Look for talent management tools and analytics that will do much of the work of scanning, ranking and presenting valuable comparisons of all viable candidates for the job.
Show the talent you know their niche. Especially when recruiting in the IT services industry, it’s critical to target the pitch to the niche audience. With tools like Monster’s Talent Management Suite, “you can reach out to candidates by email according to what school they went to, and give the exact job title and skill set required for the open position,” says Muhammedali.
“The more specific you can make the message, the better. All of this lets you stand out from the crowd and get a better response to your email.”

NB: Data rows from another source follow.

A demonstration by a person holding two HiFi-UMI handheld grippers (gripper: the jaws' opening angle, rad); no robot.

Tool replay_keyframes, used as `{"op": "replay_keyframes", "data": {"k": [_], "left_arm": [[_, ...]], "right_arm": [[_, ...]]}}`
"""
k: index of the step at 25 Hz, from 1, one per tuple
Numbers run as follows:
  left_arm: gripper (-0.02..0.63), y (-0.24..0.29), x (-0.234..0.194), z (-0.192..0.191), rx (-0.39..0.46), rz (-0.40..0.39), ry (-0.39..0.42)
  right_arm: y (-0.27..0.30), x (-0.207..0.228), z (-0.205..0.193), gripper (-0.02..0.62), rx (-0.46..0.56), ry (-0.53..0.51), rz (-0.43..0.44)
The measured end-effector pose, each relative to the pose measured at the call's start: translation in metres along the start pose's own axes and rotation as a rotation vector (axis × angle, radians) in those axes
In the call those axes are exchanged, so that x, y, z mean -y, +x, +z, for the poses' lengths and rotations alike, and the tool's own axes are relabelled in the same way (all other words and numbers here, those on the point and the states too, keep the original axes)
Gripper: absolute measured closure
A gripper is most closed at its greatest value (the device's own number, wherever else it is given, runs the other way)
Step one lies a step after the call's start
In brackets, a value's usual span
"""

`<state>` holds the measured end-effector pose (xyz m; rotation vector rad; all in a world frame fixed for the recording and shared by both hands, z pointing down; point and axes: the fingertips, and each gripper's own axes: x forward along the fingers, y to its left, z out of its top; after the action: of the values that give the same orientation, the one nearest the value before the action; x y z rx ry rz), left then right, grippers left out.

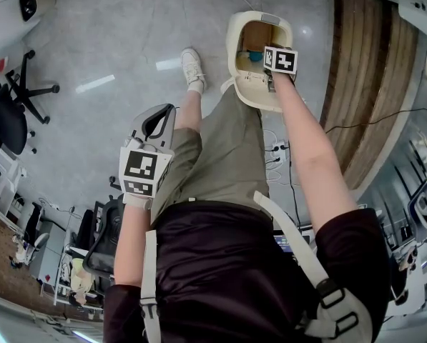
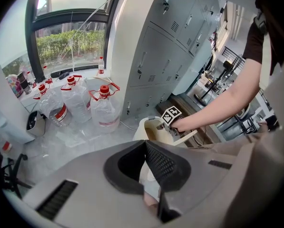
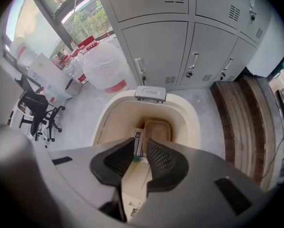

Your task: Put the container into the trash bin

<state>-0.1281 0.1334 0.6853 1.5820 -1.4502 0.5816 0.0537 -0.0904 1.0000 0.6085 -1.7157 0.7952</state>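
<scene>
A cream trash bin (image 1: 250, 91) stands open on the grey floor ahead of my feet; its rim (image 3: 108, 115) fills the middle of the right gripper view. My right gripper (image 3: 141, 142) hangs over the bin's mouth, its marker cube (image 1: 280, 60) above the opening. It is shut on the container (image 3: 137, 145), a slim white pack with a teal-blue end (image 1: 254, 56) that points down into the bin. The bin's brown bottom (image 3: 157, 128) shows past it. My left gripper (image 1: 167, 111) is held by my left thigh, shut and holding nothing (image 2: 145, 144).
Grey lockers (image 3: 180, 56) stand right behind the bin. Big water jugs (image 2: 103, 110) sit on the floor to the left of it. A wooden step (image 1: 363, 84) runs along the right, with cables and a power strip (image 1: 277, 152). Office chairs (image 1: 9, 116) stand far left.
</scene>
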Motion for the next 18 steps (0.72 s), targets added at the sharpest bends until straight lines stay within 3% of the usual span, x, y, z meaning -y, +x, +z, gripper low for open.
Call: {"op": "replay_keyframes", "data": {"k": [18], "left_arm": [[0.598,-0.012,0.008,0.027,0.038,-0.002,0.045]], "right_arm": [[-0.042,-0.015,0.000,0.561,0.017,-0.050,-0.013]]}}
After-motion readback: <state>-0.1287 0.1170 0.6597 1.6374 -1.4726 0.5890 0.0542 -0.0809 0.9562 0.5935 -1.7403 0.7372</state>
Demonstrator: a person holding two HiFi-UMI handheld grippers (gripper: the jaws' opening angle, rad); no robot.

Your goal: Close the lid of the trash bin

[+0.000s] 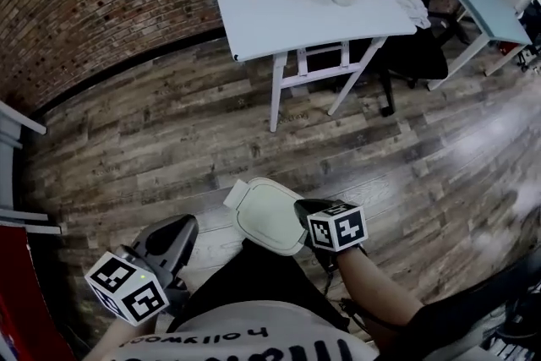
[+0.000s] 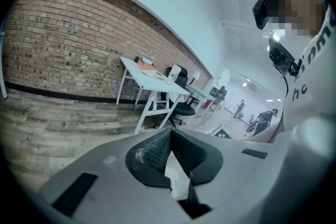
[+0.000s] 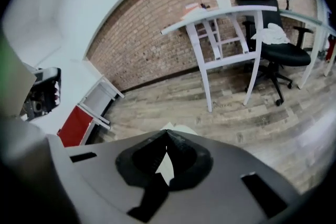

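Our right gripper, jaws pressed together on nothing, sits just beside the pale rounded plastic bin lid, at its right edge; our left gripper, jaws likewise together, is farther off.

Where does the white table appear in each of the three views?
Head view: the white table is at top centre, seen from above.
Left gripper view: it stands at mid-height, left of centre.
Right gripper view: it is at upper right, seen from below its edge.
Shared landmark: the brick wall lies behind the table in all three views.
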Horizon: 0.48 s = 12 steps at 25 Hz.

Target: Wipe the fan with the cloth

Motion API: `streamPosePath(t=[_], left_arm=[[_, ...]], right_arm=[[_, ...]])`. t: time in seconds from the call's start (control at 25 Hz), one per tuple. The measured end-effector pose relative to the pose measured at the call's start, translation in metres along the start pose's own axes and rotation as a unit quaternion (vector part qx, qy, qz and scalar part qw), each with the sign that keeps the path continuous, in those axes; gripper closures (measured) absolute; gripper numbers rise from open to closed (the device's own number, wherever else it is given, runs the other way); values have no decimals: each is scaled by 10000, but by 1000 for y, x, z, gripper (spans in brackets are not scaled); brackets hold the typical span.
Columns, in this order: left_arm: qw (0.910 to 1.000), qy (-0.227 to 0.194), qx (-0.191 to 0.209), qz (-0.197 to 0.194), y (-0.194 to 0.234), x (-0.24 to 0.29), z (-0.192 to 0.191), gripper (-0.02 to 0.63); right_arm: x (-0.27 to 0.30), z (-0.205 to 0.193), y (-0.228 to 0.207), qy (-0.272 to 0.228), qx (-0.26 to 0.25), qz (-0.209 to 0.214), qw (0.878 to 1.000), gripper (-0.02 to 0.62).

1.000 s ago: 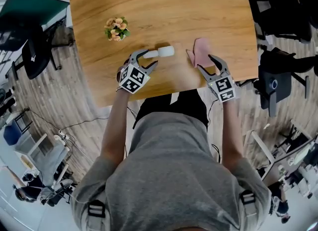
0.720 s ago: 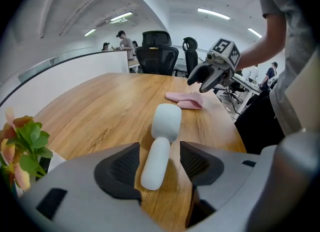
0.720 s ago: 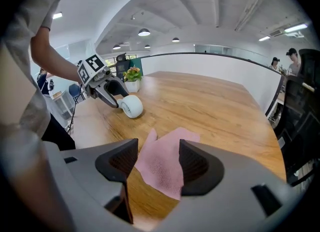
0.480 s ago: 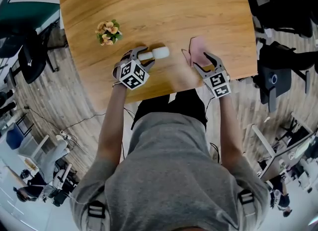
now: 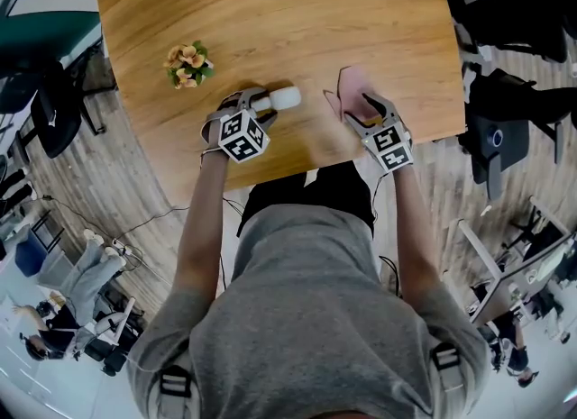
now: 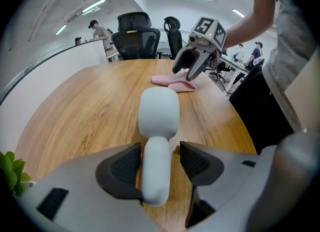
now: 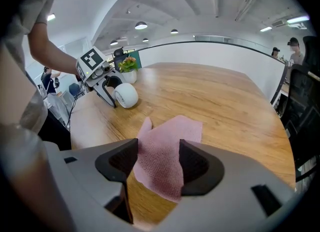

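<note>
Handheld fan (image 6: 159,112) is lying on its side at the lower middle of the wooden table (image 5: 270,12). Its handle is sitting between the parted jaws of the left gripper (image 6: 157,165), with one pad seemingly touching it and the other just clear. Right gripper (image 7: 156,162) is hovering, jaws apart, astride the pink cloth (image 7: 167,141) at the table's lower right. An uneven squeeze could be rolling the smooth handle sideways, and a shallow pinch risks catching only a loose fold.
</note>
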<state>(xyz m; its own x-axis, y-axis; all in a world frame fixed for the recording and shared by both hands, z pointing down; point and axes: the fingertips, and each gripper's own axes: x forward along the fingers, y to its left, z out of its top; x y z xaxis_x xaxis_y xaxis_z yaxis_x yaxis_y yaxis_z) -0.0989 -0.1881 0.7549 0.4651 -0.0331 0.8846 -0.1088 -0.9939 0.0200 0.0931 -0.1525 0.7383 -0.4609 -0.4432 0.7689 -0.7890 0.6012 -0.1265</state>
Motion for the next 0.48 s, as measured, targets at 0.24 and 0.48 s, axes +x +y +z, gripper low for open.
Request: streamPosePath(t=[0.24,0.48], left_arm=[[9999,-9,-34,-161,-4,-1,1,388],[9997,-17,-95,-244,-9,3,0,445]], right_arm=[[12,-13,2,380,-165,38,9991,356],[18,-18,5,522,-134,89,9985,432]])
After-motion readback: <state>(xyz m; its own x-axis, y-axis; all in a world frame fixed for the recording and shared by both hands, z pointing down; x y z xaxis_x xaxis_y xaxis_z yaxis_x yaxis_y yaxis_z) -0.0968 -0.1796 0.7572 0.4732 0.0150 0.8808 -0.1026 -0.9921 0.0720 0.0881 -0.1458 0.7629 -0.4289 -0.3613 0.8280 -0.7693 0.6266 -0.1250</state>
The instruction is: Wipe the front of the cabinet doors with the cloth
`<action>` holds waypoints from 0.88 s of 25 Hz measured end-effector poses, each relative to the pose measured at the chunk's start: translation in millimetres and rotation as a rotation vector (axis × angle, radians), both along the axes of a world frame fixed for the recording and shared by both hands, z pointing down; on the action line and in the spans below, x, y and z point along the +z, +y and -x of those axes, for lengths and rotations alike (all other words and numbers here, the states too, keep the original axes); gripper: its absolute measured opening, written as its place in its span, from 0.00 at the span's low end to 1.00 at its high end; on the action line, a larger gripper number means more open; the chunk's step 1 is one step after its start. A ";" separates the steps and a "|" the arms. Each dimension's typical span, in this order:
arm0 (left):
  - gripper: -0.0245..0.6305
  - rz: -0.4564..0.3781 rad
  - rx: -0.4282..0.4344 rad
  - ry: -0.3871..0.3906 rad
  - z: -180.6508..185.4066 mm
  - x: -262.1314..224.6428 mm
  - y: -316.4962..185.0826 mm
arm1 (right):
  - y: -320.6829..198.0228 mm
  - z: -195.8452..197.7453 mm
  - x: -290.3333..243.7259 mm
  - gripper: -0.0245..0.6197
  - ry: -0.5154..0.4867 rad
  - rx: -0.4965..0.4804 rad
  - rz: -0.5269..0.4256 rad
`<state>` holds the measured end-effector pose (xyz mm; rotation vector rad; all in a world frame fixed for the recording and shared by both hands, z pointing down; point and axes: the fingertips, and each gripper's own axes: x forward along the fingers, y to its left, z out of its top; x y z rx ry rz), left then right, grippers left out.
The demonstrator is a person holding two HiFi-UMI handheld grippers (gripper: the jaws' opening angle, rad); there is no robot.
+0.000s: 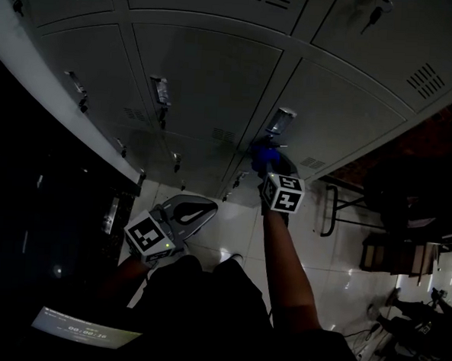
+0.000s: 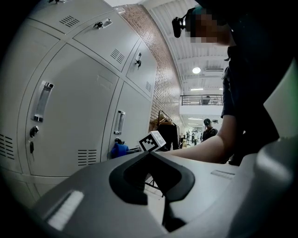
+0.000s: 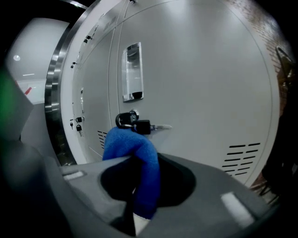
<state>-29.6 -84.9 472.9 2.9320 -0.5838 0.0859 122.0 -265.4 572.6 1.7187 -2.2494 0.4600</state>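
- Blue cloth (image 3: 128,144) sits clamped in the right gripper (image 3: 139,183), bunched ahead at the cabinet door (image 3: 200,83) below its key (image 3: 139,126), likely for rubbing.
- Left gripper (image 2: 156,162), jaws together and empty, hangs aside, unneeded.

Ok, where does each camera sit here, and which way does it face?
Head view: on the person's head, looking steeply down at the cabinet doors; left gripper, right gripper and right forearm show.
Left gripper view: on the left gripper, looking past its shut jaws along the doors; the right forearm shows.
Right gripper view: on the right gripper, facing one door's key; jaws shut on the cloth.
Shared: all three show that cloth.
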 end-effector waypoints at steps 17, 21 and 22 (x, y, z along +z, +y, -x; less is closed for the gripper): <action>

Looking for tomorrow’s talent among today’s up-and-comers. Great recruiting is the art of finding a candidate who has the background and drive to step up to very challenging technical roles — not just the rare candidate who can check off all the qualifications boxes right now.
“If you’re an analyst today, you might be prepared to rise to consultant next year,” says Muhammedali. “With the right tools, you can source people who are currently in feeder jobs, recruit them and give them training to get them up to speed.”
Don’t neglect the basics. “It is critical to be able to do three things,” says Pamela Dixon, managing partner of SSi-Search, an Atlanta search firm specializing in healthcare IT executives. “Search your candidate database by keyword and other techniques like Booleans, build profiles from multiple sources and consolidate every type of candidate interaction in a database that makes retrieval easy.”
The most sophisticated talent-management tools offer semantic search, which improves on keyword queries by enabling very accurate querying by concept and skill set, even as technical terminology continues to evolve.